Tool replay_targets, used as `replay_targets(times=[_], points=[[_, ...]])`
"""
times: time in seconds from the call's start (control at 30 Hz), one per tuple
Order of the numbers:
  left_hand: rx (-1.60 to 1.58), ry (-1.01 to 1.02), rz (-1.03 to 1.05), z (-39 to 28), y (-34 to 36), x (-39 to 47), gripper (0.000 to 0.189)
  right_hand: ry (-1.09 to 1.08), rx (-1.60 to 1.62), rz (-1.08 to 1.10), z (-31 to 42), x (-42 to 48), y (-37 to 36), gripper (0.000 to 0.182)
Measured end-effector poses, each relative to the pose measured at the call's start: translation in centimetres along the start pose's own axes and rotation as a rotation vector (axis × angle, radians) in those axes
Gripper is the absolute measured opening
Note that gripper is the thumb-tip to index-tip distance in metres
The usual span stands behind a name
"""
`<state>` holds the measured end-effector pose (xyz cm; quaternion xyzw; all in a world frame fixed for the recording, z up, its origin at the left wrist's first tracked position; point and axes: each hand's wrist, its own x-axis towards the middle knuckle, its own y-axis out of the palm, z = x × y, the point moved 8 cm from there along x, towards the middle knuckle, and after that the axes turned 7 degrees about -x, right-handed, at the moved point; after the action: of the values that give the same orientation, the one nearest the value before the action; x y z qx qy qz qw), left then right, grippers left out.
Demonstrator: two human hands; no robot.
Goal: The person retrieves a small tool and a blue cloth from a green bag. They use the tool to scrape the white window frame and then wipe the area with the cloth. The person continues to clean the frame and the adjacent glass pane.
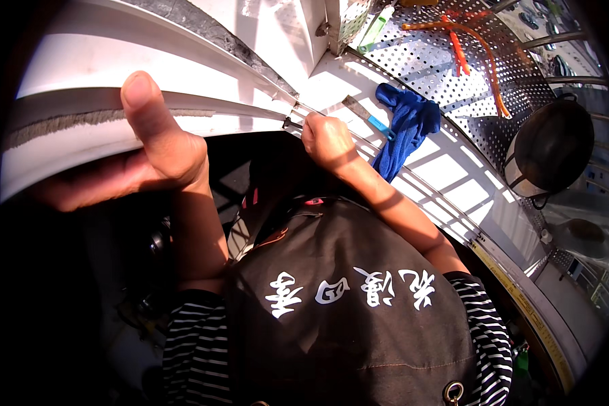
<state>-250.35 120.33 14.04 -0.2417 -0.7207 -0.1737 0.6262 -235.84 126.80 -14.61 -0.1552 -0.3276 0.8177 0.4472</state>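
Note:
My left hand (167,147) holds the edge of a white window frame (96,61), thumb across its face and fingers under the edge. A grey brush-pile weather strip (66,124) runs along the frame beside the thumb. Over the sill track (365,139), at the frame's lower corner, my right hand (330,141) is closed. A thin dark rod (295,125) shows between this fist and the corner; the hand hides the rest of it. Close to the right hand lie a blue-handled scraper or knife (373,119) and a crumpled blue cloth (408,129) on the white sill (441,175).
Beyond the sill is a perforated metal shelf (426,56) with orange tubing (487,51), a green-and-white tube (378,30) and a dark pan (555,147). Metal bars (563,80) enclose it. A yellow measuring strip (512,299) runs along the near right edge. My dark apron (350,335) bears writing.

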Motion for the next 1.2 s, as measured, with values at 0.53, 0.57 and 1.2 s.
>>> replay_targets(times=[0.53, 0.57, 1.2], points=[[0.028, -0.069, 0.017, 0.1, -0.1, -0.3, 0.088, 0.262, 0.259, -0.186, -1.8, -4.5, -7.7, 0.009], [0.055, -0.064, 0.033, 0.1, -0.2, -0.3, 0.088, 0.364, 0.327, -0.285, -2.6, -4.6, -8.5, 0.007], [0.075, -0.065, 0.003, -0.4, 0.4, -0.1, 0.087, -0.067, -0.226, 0.085, -1.0, -4.6, -1.4, 0.017]])
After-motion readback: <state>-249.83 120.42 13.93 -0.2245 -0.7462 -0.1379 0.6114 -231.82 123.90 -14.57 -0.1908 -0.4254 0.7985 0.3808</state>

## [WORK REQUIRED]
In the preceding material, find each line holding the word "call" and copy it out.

## [TASK RESPONSE]
times: time in seconds from the call's start (control at 30 Hz), one per tuple
Measured end-effector poses, each relative to the pose measured at the call's start: translation in centimetres along the start pose's own axes and rotation as a rotation vector (axis × angle, radians) in those axes

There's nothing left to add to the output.